Maior rigor para balanço social
Publicações serão avaliadas por várias organizações antes de terem o selo do Ibase
O Instituto Brasileiro de Análises Sociais e Econômicas (Ibase), organização fundada pelo sociólogo Herbert de Souza, o Betinho, e responsável pela formulação do modelo mais difundido de balanço social no Brasil, está propondo, para este ano, o aumento do monitoramento das práticas de responsabilidade social das empresas.
As empresas que se candidatarem à obtenção do selo Balanço Social Ibase/Betinho para este ano terão, a partir de agora, seus nomes submetidos à apreciação de organizações da sociedade civil, das áreas de direitos trabalhistas, consumidores, diversidade de gênero, movimento negro e meio ambiente. Atualmente, 64 empresas possuem o selo da entidade.
As informações prestadas pelas empresas ficarão disponíveis também para os cidadãos comuns, a partir do endereço eletrônico http://www.balancosocial.org.br. “Será um espaço aberto para que qualquer pessoa possa se manifestar sobre as ações concretas dessas empresas, positiva ou negativamente”, explica Ciro Torres, coordenador de responsabilidade social e ética do Ibase.
O objetivo, segundo Torres, será aumentar a vigilância sobre as práticas das empresas. “Vamos envolver outros setores da sociedade, além das empresas, nas discussões sobre responsabilidade social. Até então, o assunto estava restrito a entidades empresariais”, diz. Segundo ele, o Ibase, como responsável pela concessão do selo, não tem condições de fiscalizar as práticas das empresas no interior do País.
Desde que o selo Balanço Social começou a ser considerado um atestado de boas práticas empresariais, no final dos anos 1990, houve apenas um caso de suspensão do selo, por não-cumprimento da empresa de critérios sociais. Em 2004, o Ibase tomou conhecimento de uma Ação Civil Pública contra o Grupo José Pessoa, de açúcar e álcool, movida pelo Ministério Público do Trabalho. A acusação era que havia trabalhadores em situação de semi-escravidão em uma das usinas do grupo, a Santa Cruz, em Campos dos Goytacazes (RJ). Na época, a empresa alegou se tratar de uma unidade recém-adquirida, e que ainda não tinha total conhecimento das condições de trabalho no local.
A suspensão do uso do selo pelo Ibase, no entanto, motivou uma mudança de atitude por parte do grupo, que se comprometeu a monitorar de modo mais sistemático as práticas de suas usinas. Passou a adotar, em seus contratos com fornecedores, cláusulas coibindo o trabalho infantil e escravo e se tornou signatária do Pacto Empresarial Contra o Trabalho Escravo, assinado por mais de 50 empresas. “O setor sucroalcooleiro ainda é introspectivo em responsabilidade social, mas vamos avançar na proliferação desse comportamento”, afirma José Pessoa de Queiróz Bisneto, presidente do Grupo José Pessoa.
Vigilância
Os novos critérios do Ibase encontram eco em um movimento internacional de vigilância às corporações, forte nos Estados Unidos e na Europa, por meio de ONGs como o CorpWatch (EUA), o GermanWatch (Alemanha) e o Somo (Holanda), que monitoram práticas das empresas multinacionais nos países emergentes.
No Brasil, já existem casos em que a pressão da sociedade civil modificou práticas das empresas. No ano passado, o consórcio Baesa, formado por cinco investidores para construção da usina hidrelétrica de Barra Grande, na divisa entre o Rio Grande do Sul e Santa Catarina, foi obrigado a abrir diálogo com um grupo de ONGs que ameaçaram denunciar o consórcio à Organização para Cooperação e Desenvolvimento Econômico (OCDE), caso a barragem alagasse uma área maior do que a necessária.

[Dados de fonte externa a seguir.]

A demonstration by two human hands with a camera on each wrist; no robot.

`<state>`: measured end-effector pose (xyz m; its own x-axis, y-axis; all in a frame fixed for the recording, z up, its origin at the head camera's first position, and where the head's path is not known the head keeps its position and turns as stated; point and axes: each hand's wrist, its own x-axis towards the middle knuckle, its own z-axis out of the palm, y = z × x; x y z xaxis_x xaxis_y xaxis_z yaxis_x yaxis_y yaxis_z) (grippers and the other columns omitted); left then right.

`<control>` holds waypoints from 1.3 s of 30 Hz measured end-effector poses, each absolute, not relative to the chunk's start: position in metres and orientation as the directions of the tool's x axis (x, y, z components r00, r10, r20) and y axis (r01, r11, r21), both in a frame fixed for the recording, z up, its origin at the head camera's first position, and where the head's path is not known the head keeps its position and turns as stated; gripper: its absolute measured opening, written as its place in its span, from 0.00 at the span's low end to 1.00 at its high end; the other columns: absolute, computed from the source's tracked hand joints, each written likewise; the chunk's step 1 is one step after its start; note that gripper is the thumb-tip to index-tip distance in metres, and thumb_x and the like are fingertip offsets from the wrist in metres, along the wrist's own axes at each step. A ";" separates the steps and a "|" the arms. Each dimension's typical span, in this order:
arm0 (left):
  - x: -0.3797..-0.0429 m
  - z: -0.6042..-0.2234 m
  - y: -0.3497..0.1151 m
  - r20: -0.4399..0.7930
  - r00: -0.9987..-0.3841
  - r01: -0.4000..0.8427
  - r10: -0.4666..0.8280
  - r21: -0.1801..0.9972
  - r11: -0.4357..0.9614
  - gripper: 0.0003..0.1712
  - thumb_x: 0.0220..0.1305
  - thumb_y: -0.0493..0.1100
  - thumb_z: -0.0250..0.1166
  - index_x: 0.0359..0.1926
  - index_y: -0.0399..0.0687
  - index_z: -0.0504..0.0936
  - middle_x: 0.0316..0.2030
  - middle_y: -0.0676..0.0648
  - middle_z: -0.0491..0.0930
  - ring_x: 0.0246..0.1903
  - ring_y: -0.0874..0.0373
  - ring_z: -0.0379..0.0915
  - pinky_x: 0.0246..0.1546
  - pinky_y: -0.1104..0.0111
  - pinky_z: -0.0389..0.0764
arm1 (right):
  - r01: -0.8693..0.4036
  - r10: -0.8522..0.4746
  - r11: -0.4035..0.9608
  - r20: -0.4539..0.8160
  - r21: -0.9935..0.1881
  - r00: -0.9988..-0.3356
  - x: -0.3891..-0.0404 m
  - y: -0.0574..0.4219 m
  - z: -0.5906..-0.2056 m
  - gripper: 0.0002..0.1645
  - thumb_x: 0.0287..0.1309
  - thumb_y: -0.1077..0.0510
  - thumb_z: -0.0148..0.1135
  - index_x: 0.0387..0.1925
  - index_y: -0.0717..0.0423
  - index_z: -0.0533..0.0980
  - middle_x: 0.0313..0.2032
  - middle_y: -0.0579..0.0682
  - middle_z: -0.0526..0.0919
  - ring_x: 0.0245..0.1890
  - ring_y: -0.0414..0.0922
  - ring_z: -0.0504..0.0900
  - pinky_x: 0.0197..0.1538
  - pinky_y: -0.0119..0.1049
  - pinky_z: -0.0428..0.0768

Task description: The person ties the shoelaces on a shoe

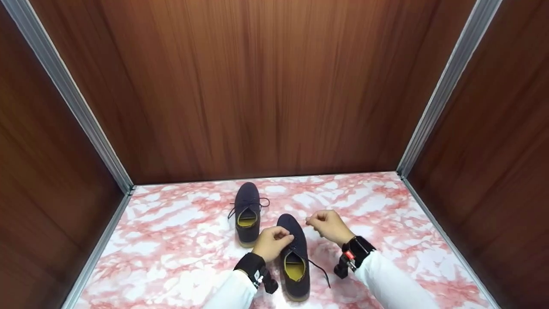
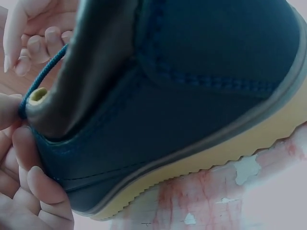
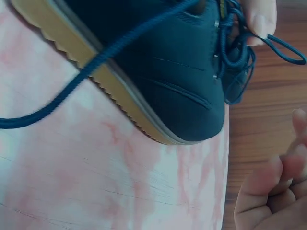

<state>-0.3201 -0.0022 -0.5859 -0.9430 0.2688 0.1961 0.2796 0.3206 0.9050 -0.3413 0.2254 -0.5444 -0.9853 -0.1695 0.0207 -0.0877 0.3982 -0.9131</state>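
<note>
My left hand pinches a dark blue shoelace between thumb and finger, over the lacing of the nearer shoe. This shoe is dark navy with a yellow insole and a tan ridged sole, and it stands upright with its toe pointing away from me. One lace end hangs loose off its right side onto the surface. My right hand is in the air to the right of the toe, apart from the shoe. Its fingers are loosely bent, and no lace shows between them.
A matching shoe with tied laces stands farther back on the left, toe away. Both are on a red-and-white marbled surface. Wood-grain panels enclose it at the back and sides, with grey metal strips along the corners.
</note>
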 end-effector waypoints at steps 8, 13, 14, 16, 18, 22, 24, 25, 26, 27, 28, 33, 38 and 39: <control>-0.318 -0.592 -0.005 0.165 -0.949 0.242 0.270 0.927 0.285 0.09 0.67 0.43 0.72 0.38 0.39 0.87 0.30 0.47 0.85 0.29 0.69 0.73 0.35 0.75 0.77 | -0.154 -0.316 0.397 0.023 -0.905 -0.948 -0.325 0.221 -0.557 0.11 0.69 0.59 0.65 0.33 0.64 0.83 0.26 0.53 0.82 0.21 0.38 0.79 0.27 0.29 0.80; -0.318 -0.596 -0.004 0.136 -0.955 0.214 0.264 0.931 0.295 0.09 0.67 0.44 0.71 0.37 0.41 0.87 0.29 0.50 0.83 0.28 0.69 0.73 0.34 0.76 0.75 | -0.228 -0.418 0.432 0.030 -0.872 -0.908 -0.311 0.215 -0.565 0.08 0.65 0.57 0.71 0.36 0.59 0.84 0.30 0.49 0.85 0.25 0.33 0.79 0.31 0.27 0.80; -0.318 -0.597 -0.004 0.138 -0.955 0.217 0.264 0.930 0.297 0.09 0.68 0.44 0.71 0.37 0.41 0.87 0.29 0.50 0.82 0.28 0.69 0.72 0.34 0.76 0.75 | -0.240 -0.432 0.438 0.031 -0.867 -0.901 -0.309 0.214 -0.566 0.07 0.63 0.57 0.72 0.36 0.57 0.84 0.31 0.49 0.86 0.26 0.32 0.79 0.32 0.25 0.80; -0.318 -0.597 -0.004 0.143 -0.954 0.221 0.263 0.929 0.297 0.09 0.68 0.44 0.71 0.37 0.41 0.87 0.29 0.49 0.82 0.28 0.69 0.72 0.33 0.76 0.74 | -0.263 -0.437 0.440 0.051 -0.858 -0.898 -0.307 0.211 -0.568 0.07 0.61 0.56 0.74 0.35 0.55 0.84 0.32 0.50 0.87 0.27 0.32 0.78 0.33 0.24 0.78; -0.318 -0.597 -0.005 0.147 -0.954 0.224 0.262 0.929 0.295 0.09 0.68 0.43 0.70 0.37 0.40 0.86 0.29 0.49 0.82 0.28 0.69 0.72 0.33 0.76 0.74 | -0.279 -0.435 0.439 0.070 -0.854 -0.898 -0.306 0.210 -0.569 0.08 0.58 0.56 0.76 0.33 0.54 0.84 0.33 0.50 0.87 0.28 0.33 0.78 0.34 0.24 0.77; -0.317 -0.598 -0.005 0.135 -0.956 0.212 0.260 0.931 0.296 0.10 0.68 0.44 0.70 0.38 0.41 0.86 0.29 0.51 0.81 0.29 0.69 0.72 0.33 0.76 0.74 | -0.263 -0.432 0.432 0.059 -0.863 -0.900 -0.304 0.209 -0.570 0.11 0.54 0.56 0.80 0.31 0.56 0.83 0.30 0.49 0.86 0.26 0.31 0.77 0.32 0.23 0.76; -0.317 -0.598 -0.005 0.130 -0.957 0.206 0.257 0.933 0.295 0.10 0.68 0.44 0.70 0.38 0.40 0.86 0.29 0.52 0.80 0.29 0.69 0.72 0.33 0.76 0.74 | -0.255 -0.436 0.431 0.048 -0.866 -0.899 -0.304 0.208 -0.571 0.12 0.53 0.56 0.80 0.30 0.56 0.83 0.29 0.48 0.85 0.26 0.30 0.77 0.32 0.23 0.75; -0.317 -0.598 -0.005 0.128 -0.958 0.203 0.256 0.934 0.294 0.10 0.68 0.44 0.70 0.38 0.40 0.86 0.28 0.52 0.80 0.28 0.69 0.72 0.33 0.76 0.74 | -0.254 -0.438 0.429 0.046 -0.867 -0.898 -0.304 0.208 -0.572 0.12 0.53 0.56 0.81 0.30 0.57 0.83 0.29 0.48 0.85 0.26 0.30 0.76 0.32 0.23 0.75; -0.317 -0.598 -0.005 0.128 -0.958 0.202 0.255 0.935 0.291 0.10 0.68 0.44 0.70 0.38 0.40 0.86 0.28 0.52 0.80 0.28 0.69 0.72 0.33 0.76 0.74 | -0.256 -0.442 0.429 0.046 -0.866 -0.896 -0.304 0.207 -0.572 0.12 0.53 0.56 0.81 0.30 0.57 0.83 0.29 0.47 0.84 0.26 0.30 0.76 0.32 0.23 0.75; -0.317 -0.598 -0.005 0.129 -0.959 0.202 0.254 0.935 0.290 0.10 0.68 0.44 0.70 0.38 0.40 0.86 0.28 0.52 0.80 0.28 0.69 0.72 0.33 0.76 0.74 | -0.261 -0.446 0.429 0.048 -0.865 -0.894 -0.304 0.207 -0.573 0.12 0.53 0.56 0.80 0.30 0.57 0.83 0.29 0.47 0.84 0.27 0.30 0.76 0.32 0.23 0.74; -0.316 -0.599 -0.004 0.128 -0.959 0.200 0.252 0.937 0.287 0.10 0.68 0.44 0.70 0.38 0.40 0.86 0.28 0.53 0.80 0.28 0.69 0.72 0.33 0.76 0.74 | -0.265 -0.449 0.430 0.050 -0.863 -0.892 -0.304 0.207 -0.574 0.12 0.54 0.56 0.80 0.29 0.56 0.83 0.30 0.47 0.84 0.27 0.30 0.76 0.32 0.23 0.74; -0.315 -0.600 -0.003 0.124 -0.961 0.195 0.249 0.939 0.283 0.10 0.69 0.43 0.69 0.38 0.39 0.85 0.27 0.55 0.77 0.27 0.70 0.71 0.32 0.77 0.73 | -0.302 -0.462 0.461 0.065 -0.835 -0.884 -0.304 0.206 -0.576 0.10 0.57 0.55 0.77 0.29 0.54 0.83 0.30 0.46 0.83 0.29 0.30 0.76 0.34 0.24 0.74; -0.313 -0.597 -0.001 0.132 -0.957 0.205 0.259 0.938 0.280 0.10 0.71 0.42 0.67 0.38 0.37 0.82 0.28 0.54 0.75 0.28 0.68 0.69 0.32 0.77 0.71 | -0.321 -0.478 0.489 0.059 -0.811 -0.876 -0.305 0.209 -0.574 0.09 0.62 0.55 0.73 0.30 0.54 0.81 0.30 0.45 0.81 0.31 0.32 0.76 0.37 0.25 0.74; -0.313 -0.597 -0.001 0.132 -0.957 0.205 0.259 0.938 0.280 0.10 0.71 0.41 0.66 0.38 0.37 0.81 0.28 0.53 0.75 0.28 0.68 0.69 0.33 0.76 0.71 | -0.321 -0.481 0.488 0.057 -0.811 -0.875 -0.305 0.210 -0.574 0.09 0.63 0.55 0.72 0.31 0.54 0.80 0.31 0.45 0.81 0.31 0.32 0.76 0.37 0.26 0.74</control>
<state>-0.3125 -0.0010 -0.5971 -0.9568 0.2591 0.1319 0.2052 0.2805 0.9377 -0.3051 0.2097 -0.5738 -0.8748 -0.4811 0.0568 -0.3211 0.4882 -0.8115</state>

Também recentemente, um grupo de 40 ONGs ligadas ao movimento de igualdade racial reclamou da campanha publicitária da marca Dove, da Unilever, veiculada desde outubro do ano passado, e que mostra mulheres comuns, gordas e magras, em vez de modelos. Segundo as entidades, que compõem o movimento “Diálogos contra o racismo”, não havia negras na campanha veiculada na TV.

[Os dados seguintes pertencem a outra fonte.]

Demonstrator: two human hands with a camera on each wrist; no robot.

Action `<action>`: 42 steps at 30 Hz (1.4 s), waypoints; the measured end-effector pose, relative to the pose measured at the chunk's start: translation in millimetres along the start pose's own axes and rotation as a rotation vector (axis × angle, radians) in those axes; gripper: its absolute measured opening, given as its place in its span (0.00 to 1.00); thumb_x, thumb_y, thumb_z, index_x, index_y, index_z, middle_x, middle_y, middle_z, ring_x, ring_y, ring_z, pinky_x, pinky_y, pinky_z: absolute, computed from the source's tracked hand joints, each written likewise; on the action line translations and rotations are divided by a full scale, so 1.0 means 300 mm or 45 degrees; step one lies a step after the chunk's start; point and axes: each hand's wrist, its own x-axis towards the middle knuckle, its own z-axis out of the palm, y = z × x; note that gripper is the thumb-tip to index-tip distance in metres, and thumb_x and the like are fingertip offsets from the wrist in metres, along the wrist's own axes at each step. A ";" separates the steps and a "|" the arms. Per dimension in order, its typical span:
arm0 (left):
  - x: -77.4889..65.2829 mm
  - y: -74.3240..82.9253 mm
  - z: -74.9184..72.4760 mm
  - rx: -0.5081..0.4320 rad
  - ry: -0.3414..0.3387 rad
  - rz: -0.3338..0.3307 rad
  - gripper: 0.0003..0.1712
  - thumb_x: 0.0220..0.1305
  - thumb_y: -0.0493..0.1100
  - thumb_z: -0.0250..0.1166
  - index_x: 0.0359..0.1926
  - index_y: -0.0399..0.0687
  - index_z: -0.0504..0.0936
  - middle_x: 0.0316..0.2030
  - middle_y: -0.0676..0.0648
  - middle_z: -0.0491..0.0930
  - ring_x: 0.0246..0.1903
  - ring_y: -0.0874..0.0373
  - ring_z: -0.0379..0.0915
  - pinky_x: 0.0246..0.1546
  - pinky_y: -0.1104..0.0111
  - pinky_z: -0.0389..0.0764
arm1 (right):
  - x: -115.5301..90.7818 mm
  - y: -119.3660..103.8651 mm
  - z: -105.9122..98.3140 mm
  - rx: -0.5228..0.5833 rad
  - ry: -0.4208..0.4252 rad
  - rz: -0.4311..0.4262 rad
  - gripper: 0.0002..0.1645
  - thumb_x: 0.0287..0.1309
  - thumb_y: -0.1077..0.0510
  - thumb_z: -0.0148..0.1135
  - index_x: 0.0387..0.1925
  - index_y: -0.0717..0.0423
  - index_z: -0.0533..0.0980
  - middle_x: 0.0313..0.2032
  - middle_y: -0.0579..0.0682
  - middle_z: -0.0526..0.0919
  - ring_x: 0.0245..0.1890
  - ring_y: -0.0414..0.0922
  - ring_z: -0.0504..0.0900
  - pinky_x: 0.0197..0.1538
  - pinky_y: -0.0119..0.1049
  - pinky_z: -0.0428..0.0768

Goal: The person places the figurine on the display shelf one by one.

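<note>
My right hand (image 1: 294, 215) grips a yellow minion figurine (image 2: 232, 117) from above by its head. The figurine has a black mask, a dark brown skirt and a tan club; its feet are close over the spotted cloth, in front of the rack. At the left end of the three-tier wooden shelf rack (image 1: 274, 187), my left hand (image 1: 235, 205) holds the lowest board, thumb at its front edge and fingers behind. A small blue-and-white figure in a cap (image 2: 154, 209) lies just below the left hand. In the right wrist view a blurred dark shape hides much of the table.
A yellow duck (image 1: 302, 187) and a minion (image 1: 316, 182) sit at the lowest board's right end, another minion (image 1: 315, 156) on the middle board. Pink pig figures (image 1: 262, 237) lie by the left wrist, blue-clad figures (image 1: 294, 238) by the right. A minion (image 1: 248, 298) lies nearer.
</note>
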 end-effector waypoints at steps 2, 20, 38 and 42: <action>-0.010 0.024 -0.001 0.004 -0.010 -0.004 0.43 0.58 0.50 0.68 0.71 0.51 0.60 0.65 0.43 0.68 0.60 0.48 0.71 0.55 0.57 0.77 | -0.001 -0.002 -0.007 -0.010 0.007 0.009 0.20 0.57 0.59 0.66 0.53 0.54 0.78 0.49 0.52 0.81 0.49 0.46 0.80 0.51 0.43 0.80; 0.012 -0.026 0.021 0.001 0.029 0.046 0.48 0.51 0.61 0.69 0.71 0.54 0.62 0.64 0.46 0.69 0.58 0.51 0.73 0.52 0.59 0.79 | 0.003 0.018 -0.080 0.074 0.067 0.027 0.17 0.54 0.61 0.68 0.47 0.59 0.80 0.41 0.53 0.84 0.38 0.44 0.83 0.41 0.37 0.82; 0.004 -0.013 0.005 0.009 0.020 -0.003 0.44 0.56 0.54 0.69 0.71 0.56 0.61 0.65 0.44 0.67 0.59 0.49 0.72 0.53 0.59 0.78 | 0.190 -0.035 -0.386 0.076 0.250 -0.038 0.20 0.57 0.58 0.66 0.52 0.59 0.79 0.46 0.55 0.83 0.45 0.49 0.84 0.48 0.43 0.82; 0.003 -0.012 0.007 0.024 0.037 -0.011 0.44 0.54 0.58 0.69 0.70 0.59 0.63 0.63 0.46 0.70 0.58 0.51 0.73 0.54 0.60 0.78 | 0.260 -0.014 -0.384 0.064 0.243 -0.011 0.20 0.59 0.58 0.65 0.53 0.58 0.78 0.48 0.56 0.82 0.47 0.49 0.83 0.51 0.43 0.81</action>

A gerência da marca Dove afirmou em nota que veicula mulheres negras na publicidade da marca desde 1988. Segundo a gerência, “a posição da marca não é trabalhar a questão racial, mas sim a diversidade física de cada mulher.” No entanto, as ONGs celebram o fato da campanha mais recente, que começou a ser veiculada em dezembro, trazer mais mulheres negras.
Fonte: VIALLI, Andrea. Maior rigor para balanço social. O Estado de São Paulo, São Paulo, 08 fev. 2006.